I point this out because there are far, far too many stat-heavy baseball writers out there who will literally call you an idiot if you dare use “old time” statistics to measure a player’s season … but who also use the likes of WAR and FIP as the be all-end all replacements. And that’s where I have a problem.
And all of this is to say nothing of the heavy reliance of defensive stats on WAR, defensive stats which didn’t exist 10 years ago (so how “good” or “bad” are our historical players?) and defensive stats which are admittedly flawed when it comes to doing what they’re supposed to do unless every player stands in exactly the same spot at every position on every play all year? If your team employs lots of infield shifts (like say a Tampa Bay), guess what?
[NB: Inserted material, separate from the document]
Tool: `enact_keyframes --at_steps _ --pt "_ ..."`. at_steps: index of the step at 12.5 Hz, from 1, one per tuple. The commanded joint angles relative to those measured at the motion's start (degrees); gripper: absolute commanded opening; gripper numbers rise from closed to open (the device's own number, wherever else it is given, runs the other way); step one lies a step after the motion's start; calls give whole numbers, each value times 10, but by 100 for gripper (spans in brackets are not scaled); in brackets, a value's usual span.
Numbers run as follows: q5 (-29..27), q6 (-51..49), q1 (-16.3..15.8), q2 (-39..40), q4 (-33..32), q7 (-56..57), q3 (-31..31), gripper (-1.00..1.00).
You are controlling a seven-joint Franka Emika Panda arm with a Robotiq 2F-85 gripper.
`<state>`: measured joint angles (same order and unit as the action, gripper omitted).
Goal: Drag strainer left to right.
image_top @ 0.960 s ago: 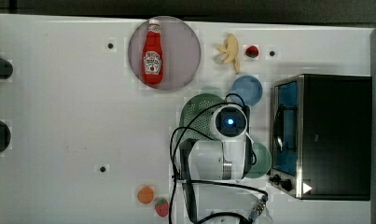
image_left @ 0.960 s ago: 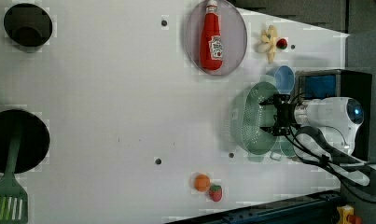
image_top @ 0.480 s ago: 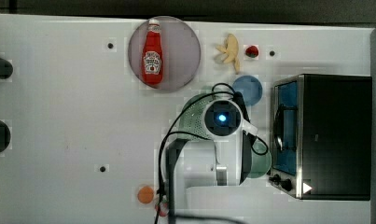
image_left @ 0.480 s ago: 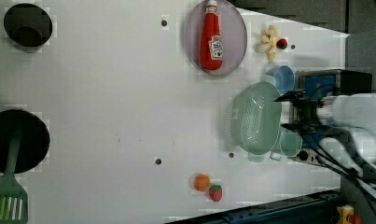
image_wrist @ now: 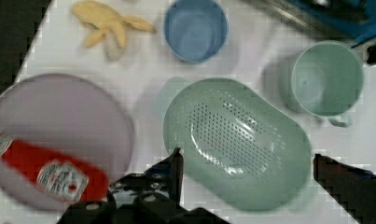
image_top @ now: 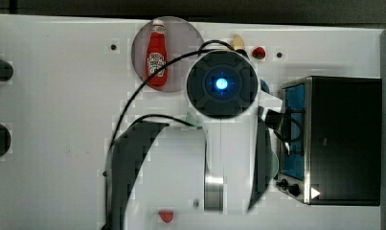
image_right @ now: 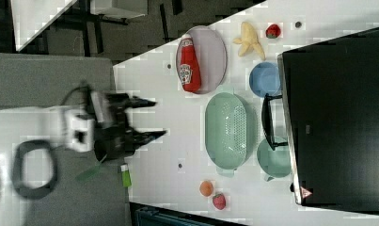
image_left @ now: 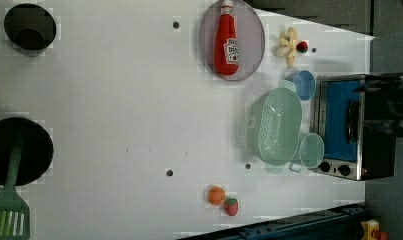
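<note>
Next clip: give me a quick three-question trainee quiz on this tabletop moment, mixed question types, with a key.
1. True or false: the gripper is clamped on the strainer.
2. In the left view, which lies on the plate: A) banana, B) ketchup bottle, C) orange?
3. Fill in: in the right view, the strainer sits between the blue bowl and the mint ____.

Key:
1. False; its fingers stand open, apart from the strainer.
2. B.
3. Mug.
</note>
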<state>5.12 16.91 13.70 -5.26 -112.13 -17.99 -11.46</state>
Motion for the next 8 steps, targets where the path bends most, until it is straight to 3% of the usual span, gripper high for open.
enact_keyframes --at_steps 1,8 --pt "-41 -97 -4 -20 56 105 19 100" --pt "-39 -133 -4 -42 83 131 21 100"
Your UZR rating looks fantastic. If you play in a big pitcher’s park and have a fly-ball pitcher on the mound (think San Francisco and Matt Cain), your UZR looks awesome as you chase down lazy flyball after lazy flyball. Defensive stats can’t take into account first basemen digging out throws or measure nearly any component of catching defense outside of the basic counting stats we already had (errors, caught stealing, passed balls).
I don’t know what the solution is. But I know it isn’t to claim that WAR is the ultimate player measurement stat that lots of people believe it to be.
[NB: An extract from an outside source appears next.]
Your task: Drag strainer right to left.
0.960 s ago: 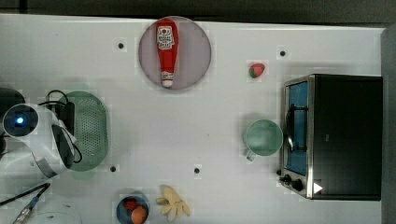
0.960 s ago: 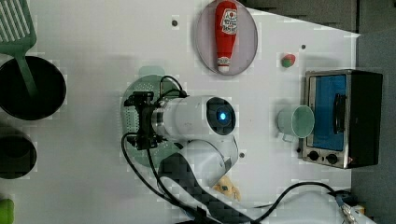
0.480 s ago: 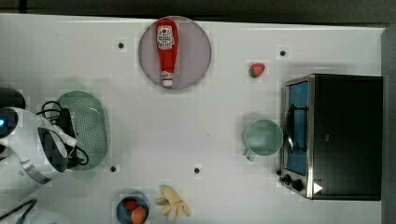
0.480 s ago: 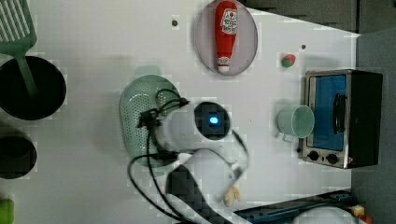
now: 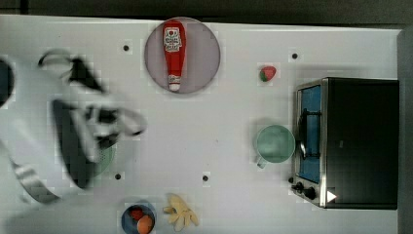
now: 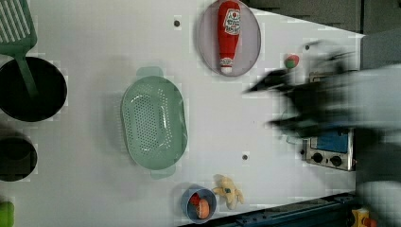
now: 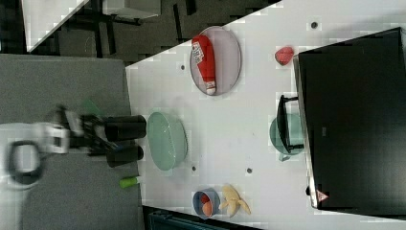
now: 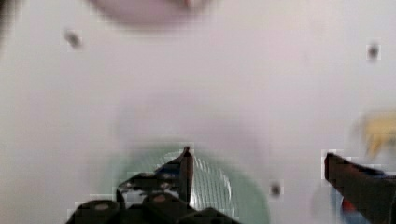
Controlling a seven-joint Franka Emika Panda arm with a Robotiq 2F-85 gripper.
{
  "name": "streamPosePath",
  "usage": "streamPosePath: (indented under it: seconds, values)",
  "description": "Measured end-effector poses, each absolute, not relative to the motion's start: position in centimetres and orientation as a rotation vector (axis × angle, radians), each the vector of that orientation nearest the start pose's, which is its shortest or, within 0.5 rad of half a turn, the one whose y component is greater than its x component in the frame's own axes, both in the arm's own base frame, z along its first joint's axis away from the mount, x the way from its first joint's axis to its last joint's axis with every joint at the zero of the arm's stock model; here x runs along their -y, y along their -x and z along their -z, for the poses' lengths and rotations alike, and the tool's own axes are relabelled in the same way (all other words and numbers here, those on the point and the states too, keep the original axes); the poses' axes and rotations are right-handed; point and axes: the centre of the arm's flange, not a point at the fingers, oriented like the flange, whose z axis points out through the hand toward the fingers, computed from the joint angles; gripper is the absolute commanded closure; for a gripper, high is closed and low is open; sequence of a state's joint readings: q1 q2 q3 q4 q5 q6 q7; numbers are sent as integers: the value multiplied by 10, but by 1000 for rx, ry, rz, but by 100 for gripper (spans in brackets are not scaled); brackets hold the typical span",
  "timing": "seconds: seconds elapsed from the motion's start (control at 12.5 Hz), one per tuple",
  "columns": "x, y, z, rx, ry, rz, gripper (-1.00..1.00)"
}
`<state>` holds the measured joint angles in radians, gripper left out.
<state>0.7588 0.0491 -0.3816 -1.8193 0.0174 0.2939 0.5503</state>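
Note:
The strainer is a pale mint-green oval colander with small holes and tab handles, lying on the white table toward the left view's left. It also lies near the table's edge in the right view. In the top view my blurred arm covers it except for a green sliver. In the wrist view my gripper is open, its fingers wide apart above the strainer and touching nothing.
A ketchup bottle lies on a grey plate. A round green mug stands beside the toaster oven. A strawberry, a fruit bowl, a banana, black pots and a green spatula surround the area.
My arm, which hung over the strainer before, now sweeps away in a heavy blur. The strainer lies uncovered in the left view, in about the same spot.

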Motion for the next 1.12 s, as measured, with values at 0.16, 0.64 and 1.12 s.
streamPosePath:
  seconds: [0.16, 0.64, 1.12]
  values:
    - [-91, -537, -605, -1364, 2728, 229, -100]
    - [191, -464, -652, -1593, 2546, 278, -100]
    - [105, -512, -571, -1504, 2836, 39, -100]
I never use the WAR stat. Its too coarse … not fine grained enough.
peric
4 Apr 13 at 2:24 pm
I’ve only recently got into baseball fandom in the past year and have a casual interest in the analytic side, even though I have a hard time wrapping my head around the math. To WAR represents an easy way to abstract a players skill set, but I agree that it should the only think you look at.
That said, just because one component of it may be a little broke doesn’t make it worthless, it just needs fixing.
James F
4 Apr 13 at 2:33 pm
See, but that’s the point. There are a lot of writers out there who use WAR as a be-all end all. Nobody acknowledges that it has serious side effects. But how do you “fix” what this guy pointed out? FIP is a huge component of the fangraphs version of WAR clearly; what else is out there?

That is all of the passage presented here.